● **EXERCISE REQUIREMENTS**: If a line contains "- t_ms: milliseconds", it is the last one to write out; begin with the first line of the records and copy each exactly.

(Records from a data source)
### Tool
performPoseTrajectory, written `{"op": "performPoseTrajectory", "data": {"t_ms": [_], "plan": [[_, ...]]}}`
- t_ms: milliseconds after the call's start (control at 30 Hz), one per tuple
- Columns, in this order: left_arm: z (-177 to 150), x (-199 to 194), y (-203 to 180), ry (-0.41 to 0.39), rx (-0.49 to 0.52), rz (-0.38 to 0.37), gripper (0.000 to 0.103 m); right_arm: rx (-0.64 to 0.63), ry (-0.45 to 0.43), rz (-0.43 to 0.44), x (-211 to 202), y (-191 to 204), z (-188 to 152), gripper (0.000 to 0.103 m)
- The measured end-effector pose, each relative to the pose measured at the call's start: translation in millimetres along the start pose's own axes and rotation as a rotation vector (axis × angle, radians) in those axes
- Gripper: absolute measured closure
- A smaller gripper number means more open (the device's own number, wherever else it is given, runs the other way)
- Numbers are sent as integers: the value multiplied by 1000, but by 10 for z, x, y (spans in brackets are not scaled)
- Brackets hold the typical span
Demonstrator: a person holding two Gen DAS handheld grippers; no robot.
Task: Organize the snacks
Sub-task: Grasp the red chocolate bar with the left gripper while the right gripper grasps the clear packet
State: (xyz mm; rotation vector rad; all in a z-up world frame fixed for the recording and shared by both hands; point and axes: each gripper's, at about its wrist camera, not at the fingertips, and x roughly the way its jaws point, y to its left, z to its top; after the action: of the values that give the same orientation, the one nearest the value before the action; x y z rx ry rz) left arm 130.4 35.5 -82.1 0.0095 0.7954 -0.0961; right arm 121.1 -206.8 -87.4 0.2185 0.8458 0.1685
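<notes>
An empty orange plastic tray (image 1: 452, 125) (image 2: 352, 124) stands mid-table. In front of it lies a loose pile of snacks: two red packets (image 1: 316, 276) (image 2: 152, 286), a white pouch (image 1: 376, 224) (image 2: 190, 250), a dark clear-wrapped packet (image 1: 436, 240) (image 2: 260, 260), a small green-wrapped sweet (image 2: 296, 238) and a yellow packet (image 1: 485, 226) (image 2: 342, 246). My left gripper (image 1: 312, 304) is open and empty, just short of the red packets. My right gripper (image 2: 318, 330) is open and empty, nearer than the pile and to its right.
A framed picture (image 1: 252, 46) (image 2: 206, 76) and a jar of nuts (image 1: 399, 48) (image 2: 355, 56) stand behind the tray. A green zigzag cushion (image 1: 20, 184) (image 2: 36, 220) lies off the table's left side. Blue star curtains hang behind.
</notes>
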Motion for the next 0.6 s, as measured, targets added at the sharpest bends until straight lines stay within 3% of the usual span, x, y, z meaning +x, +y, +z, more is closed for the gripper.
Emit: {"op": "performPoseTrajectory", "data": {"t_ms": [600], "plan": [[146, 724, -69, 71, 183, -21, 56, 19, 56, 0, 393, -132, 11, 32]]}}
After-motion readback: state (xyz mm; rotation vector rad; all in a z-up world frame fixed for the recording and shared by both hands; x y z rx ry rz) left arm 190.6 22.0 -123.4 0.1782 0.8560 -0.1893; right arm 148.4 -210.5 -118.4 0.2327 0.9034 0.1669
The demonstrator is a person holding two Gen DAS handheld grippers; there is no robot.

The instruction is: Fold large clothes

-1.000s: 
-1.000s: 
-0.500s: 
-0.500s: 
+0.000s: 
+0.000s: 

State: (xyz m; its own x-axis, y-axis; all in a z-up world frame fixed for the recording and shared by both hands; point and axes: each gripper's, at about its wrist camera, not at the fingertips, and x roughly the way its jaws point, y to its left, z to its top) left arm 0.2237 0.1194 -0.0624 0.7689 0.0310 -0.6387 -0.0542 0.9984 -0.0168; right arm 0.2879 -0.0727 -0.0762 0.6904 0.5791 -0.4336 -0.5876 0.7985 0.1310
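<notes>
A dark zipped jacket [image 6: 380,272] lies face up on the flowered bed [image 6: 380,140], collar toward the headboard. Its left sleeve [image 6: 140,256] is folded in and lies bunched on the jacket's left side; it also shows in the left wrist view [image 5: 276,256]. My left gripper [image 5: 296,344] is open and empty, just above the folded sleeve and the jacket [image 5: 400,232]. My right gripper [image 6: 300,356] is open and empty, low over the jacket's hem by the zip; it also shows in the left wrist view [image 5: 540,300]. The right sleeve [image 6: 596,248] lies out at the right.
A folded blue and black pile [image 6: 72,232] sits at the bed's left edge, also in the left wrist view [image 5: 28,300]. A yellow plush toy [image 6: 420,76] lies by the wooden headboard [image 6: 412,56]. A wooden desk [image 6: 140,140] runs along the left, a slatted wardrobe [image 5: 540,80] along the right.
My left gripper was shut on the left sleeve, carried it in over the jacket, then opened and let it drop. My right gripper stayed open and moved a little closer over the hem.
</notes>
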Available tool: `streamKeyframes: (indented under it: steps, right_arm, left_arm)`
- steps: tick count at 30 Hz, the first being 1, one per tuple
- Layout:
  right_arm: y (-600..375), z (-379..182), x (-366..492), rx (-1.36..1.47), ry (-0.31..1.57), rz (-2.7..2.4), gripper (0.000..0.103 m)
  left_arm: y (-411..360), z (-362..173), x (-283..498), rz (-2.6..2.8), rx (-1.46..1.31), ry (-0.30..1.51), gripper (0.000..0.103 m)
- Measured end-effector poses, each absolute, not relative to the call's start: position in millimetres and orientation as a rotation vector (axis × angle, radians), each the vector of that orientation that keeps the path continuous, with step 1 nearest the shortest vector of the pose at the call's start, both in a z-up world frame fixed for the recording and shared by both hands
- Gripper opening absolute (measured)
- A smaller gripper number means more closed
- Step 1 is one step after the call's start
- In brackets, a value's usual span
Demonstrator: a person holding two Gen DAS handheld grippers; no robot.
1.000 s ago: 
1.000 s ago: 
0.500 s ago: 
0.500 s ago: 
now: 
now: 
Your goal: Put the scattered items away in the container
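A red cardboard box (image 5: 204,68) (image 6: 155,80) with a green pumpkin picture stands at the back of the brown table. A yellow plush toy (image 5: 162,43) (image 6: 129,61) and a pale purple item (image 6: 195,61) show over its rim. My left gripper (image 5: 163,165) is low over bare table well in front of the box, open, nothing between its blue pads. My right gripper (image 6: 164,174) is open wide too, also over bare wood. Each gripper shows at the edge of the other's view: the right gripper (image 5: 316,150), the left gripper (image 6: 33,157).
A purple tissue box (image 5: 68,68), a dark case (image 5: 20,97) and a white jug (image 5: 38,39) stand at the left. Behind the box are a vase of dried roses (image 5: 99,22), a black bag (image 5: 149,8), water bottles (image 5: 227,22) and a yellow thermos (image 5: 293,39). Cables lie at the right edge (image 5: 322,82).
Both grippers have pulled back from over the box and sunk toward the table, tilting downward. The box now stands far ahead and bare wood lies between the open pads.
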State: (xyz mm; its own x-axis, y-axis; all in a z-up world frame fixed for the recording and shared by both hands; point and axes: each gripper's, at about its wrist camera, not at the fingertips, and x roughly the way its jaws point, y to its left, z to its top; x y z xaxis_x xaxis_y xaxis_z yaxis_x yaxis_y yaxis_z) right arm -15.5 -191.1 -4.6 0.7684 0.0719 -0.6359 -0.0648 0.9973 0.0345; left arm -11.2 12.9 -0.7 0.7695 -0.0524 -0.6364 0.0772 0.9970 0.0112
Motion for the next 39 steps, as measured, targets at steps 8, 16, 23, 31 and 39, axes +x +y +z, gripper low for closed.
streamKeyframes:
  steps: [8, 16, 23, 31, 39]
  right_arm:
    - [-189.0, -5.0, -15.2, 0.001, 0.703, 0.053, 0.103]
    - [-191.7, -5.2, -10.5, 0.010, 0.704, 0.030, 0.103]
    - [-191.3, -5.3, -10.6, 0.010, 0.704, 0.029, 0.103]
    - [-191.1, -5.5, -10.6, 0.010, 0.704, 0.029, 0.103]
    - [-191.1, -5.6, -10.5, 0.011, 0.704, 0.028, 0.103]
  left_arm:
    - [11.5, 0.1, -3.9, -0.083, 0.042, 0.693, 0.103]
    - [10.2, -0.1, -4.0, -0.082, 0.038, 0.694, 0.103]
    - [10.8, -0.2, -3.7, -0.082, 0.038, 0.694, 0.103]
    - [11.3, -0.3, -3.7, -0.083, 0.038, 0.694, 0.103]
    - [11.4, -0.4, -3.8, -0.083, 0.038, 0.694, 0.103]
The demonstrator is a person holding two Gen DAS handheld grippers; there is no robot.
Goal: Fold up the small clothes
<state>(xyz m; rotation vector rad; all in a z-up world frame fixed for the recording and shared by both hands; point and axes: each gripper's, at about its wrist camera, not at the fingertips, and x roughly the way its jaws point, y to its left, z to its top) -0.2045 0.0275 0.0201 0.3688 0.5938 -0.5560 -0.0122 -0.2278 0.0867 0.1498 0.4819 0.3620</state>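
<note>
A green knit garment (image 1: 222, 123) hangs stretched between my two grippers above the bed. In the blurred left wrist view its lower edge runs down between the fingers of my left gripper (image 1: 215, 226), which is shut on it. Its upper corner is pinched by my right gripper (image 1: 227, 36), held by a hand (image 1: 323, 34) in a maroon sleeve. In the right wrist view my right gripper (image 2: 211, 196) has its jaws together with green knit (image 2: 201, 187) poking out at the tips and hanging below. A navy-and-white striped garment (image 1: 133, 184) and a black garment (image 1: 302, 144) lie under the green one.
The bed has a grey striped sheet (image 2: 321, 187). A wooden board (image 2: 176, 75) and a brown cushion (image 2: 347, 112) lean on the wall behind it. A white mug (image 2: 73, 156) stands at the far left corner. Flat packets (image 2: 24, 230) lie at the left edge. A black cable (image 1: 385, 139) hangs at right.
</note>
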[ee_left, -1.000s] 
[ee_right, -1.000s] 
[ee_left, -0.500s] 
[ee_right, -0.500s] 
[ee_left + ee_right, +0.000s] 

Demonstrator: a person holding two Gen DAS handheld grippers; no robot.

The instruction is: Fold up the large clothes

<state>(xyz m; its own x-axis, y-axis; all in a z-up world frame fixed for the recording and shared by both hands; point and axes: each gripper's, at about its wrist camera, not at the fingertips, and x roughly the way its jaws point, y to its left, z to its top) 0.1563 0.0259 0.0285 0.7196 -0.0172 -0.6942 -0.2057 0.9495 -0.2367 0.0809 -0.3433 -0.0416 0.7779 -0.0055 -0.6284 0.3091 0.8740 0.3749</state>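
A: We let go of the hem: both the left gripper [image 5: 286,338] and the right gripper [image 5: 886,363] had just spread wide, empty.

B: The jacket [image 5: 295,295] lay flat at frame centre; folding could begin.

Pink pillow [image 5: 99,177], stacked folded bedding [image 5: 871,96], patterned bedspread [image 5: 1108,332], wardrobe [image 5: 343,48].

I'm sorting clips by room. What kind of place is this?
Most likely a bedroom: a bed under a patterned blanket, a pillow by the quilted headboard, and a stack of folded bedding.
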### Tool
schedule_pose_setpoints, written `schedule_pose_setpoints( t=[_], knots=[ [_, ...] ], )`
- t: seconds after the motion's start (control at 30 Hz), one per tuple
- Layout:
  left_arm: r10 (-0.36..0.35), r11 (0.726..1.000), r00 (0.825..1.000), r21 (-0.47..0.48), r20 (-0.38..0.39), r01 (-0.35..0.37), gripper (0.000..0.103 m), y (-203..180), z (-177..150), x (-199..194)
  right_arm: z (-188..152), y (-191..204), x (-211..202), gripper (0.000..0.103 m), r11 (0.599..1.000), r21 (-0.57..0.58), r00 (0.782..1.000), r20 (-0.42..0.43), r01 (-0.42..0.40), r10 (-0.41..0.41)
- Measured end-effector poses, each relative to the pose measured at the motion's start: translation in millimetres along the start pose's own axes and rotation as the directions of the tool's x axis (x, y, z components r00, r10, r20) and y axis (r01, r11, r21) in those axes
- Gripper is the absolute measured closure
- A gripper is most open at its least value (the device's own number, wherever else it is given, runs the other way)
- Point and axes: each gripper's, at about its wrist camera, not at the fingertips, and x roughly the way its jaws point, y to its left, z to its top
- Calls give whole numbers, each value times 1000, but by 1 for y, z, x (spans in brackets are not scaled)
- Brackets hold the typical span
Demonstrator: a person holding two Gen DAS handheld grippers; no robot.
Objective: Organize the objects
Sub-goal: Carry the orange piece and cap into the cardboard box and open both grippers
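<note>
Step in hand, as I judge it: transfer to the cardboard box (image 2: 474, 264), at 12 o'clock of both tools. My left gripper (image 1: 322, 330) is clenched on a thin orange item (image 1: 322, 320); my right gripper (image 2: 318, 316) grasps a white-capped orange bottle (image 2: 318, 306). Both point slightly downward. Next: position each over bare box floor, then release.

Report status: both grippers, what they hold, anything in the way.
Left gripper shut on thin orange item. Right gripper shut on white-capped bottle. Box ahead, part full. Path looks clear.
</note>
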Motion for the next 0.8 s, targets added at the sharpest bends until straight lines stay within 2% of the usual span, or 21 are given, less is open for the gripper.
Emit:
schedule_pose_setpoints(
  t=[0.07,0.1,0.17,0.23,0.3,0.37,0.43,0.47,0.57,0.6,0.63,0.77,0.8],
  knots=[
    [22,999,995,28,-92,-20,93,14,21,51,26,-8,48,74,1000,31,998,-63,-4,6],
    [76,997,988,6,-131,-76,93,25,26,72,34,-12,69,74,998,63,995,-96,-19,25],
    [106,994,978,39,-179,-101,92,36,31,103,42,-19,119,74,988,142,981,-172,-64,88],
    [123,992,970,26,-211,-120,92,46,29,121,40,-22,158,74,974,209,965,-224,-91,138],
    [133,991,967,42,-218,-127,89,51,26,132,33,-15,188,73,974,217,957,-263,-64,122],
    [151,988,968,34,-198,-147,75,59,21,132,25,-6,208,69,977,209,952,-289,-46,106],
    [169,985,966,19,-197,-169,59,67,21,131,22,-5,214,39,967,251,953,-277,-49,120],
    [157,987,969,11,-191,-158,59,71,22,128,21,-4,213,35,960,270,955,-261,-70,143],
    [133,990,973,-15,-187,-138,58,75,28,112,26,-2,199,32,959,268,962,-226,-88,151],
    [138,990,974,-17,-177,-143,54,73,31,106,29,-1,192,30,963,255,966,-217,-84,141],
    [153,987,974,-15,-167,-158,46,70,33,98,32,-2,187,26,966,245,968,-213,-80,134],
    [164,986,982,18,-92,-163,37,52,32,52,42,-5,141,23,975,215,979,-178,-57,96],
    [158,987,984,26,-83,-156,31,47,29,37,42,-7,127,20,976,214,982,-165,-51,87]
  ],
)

● **EXERCISE RESPONSE**:
### Tool
performPoseTrajectory, written `{"op": "performPoseTrajectory", "data": {"t_ms": [_], "plan": [[_, ...]]}}`
- t_ms: milliseconds after the call's start (control at 30 Hz), one per tuple

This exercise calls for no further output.